**WHAT NEEDS TO BE DONE:** Go through the listing below. Copy each line that has the string "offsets".

**INPUT DATA:**
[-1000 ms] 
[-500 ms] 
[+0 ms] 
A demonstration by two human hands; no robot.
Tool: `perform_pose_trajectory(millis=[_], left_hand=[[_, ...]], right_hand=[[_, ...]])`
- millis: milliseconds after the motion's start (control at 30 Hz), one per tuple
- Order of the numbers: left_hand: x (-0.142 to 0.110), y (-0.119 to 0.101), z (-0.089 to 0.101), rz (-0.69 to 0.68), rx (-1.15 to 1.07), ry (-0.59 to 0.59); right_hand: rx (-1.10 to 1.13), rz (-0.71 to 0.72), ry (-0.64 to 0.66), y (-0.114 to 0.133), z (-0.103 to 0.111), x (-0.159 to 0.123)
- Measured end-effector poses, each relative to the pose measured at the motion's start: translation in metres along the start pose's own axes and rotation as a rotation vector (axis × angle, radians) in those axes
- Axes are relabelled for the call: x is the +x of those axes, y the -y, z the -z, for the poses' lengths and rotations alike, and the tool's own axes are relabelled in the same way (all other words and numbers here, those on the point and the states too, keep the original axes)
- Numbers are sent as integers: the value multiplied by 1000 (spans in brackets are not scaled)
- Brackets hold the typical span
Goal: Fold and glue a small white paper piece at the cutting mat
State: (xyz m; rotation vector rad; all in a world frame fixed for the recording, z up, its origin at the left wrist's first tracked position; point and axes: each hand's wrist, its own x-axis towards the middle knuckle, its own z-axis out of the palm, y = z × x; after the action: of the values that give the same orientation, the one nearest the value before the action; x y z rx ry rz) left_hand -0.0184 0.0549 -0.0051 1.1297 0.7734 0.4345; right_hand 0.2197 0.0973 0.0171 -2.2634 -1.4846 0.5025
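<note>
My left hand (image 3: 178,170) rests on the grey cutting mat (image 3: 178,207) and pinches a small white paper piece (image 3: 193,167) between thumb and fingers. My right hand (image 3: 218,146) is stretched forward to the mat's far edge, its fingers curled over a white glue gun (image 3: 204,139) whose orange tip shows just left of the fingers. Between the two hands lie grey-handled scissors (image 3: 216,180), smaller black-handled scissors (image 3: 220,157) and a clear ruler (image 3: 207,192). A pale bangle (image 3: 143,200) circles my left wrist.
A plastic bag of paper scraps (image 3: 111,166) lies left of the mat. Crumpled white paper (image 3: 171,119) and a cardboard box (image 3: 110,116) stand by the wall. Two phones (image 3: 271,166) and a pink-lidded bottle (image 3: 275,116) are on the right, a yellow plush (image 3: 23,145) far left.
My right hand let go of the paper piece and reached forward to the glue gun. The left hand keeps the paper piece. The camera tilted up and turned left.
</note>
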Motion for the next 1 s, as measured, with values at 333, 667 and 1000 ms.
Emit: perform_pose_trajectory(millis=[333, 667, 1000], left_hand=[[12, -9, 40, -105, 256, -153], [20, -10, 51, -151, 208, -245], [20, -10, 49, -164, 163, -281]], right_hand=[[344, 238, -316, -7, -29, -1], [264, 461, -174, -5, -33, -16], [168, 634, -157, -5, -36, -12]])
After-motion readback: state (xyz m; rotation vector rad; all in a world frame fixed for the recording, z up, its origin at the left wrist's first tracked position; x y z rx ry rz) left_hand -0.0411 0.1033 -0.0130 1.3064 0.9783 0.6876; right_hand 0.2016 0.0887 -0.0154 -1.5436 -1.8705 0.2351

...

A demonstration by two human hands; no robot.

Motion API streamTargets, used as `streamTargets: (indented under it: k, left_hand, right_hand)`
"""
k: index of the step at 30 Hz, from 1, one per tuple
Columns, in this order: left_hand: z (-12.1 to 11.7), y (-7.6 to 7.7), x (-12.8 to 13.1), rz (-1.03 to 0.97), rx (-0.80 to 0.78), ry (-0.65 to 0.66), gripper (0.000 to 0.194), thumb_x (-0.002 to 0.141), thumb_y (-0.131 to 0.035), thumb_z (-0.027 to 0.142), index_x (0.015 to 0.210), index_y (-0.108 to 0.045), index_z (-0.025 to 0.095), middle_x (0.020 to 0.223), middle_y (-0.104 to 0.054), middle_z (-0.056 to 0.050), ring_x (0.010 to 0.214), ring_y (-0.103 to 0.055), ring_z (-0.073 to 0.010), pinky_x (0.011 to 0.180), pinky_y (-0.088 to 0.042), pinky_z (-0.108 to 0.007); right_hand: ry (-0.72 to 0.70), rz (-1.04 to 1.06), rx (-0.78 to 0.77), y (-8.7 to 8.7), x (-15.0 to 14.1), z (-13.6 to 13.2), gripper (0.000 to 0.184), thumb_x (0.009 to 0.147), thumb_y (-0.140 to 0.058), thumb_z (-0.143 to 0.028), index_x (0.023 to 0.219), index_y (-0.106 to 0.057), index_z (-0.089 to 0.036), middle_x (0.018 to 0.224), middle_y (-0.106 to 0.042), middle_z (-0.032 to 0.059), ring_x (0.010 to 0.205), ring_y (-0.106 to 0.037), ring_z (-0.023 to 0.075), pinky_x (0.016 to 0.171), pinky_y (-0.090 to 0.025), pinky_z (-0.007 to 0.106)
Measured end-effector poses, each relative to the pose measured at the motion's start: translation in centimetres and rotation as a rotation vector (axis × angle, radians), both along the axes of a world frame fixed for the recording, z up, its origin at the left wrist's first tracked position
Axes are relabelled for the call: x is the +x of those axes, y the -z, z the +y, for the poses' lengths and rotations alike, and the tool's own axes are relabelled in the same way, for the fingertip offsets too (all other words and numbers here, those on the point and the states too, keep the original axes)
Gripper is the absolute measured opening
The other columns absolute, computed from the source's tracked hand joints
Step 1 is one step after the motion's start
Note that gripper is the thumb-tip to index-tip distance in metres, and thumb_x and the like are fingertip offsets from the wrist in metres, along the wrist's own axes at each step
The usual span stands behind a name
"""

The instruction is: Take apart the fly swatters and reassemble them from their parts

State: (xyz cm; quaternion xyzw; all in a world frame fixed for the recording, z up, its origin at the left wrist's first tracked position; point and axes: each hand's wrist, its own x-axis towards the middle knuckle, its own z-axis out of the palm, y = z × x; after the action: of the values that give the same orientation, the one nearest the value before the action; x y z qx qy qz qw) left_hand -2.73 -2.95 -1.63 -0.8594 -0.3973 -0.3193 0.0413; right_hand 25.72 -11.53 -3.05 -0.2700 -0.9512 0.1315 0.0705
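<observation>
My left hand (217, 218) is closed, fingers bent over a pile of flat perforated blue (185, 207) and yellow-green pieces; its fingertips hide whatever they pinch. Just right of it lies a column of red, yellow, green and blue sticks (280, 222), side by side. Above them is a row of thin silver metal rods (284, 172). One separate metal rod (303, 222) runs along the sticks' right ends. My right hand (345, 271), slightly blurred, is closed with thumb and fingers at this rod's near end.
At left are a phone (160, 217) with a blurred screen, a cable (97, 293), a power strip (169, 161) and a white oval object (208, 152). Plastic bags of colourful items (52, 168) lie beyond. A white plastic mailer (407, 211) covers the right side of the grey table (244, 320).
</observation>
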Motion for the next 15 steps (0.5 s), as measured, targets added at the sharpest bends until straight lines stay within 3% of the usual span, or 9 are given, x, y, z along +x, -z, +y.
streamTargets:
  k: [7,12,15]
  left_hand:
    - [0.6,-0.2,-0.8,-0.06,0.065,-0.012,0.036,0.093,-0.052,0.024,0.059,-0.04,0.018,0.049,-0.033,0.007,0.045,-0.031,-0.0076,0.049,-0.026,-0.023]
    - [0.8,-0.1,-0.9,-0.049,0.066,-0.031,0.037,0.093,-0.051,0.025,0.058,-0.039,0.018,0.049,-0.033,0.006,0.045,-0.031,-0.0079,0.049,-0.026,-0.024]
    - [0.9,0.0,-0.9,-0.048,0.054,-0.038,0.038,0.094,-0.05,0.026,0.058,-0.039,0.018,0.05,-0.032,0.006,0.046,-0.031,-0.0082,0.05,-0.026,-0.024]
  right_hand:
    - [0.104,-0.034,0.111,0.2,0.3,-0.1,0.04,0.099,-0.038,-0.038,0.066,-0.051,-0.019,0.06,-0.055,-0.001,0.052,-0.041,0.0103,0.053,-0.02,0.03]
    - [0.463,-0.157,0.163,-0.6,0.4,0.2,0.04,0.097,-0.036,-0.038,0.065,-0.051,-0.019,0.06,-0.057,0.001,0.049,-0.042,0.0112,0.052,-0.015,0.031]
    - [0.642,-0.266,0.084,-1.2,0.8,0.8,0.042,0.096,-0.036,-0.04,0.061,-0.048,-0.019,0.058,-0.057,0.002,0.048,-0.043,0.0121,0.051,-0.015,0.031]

**TASK ANSWER:**
Axes are relabelled for the call: x is the +x of those axes, y the -z, z the +y, for the poses' lengths and rotations alike, and the tool's own axes are relabelled in the same way, for the fingertip offsets too (all other words and numbers here, those on the point and the states too, keep the original axes)
Note that gripper is the thumb-tip to index-tip distance in metres, and thumb_x and the like are fingertip offsets from the wrist in metres, along the wrist's own axes at each step

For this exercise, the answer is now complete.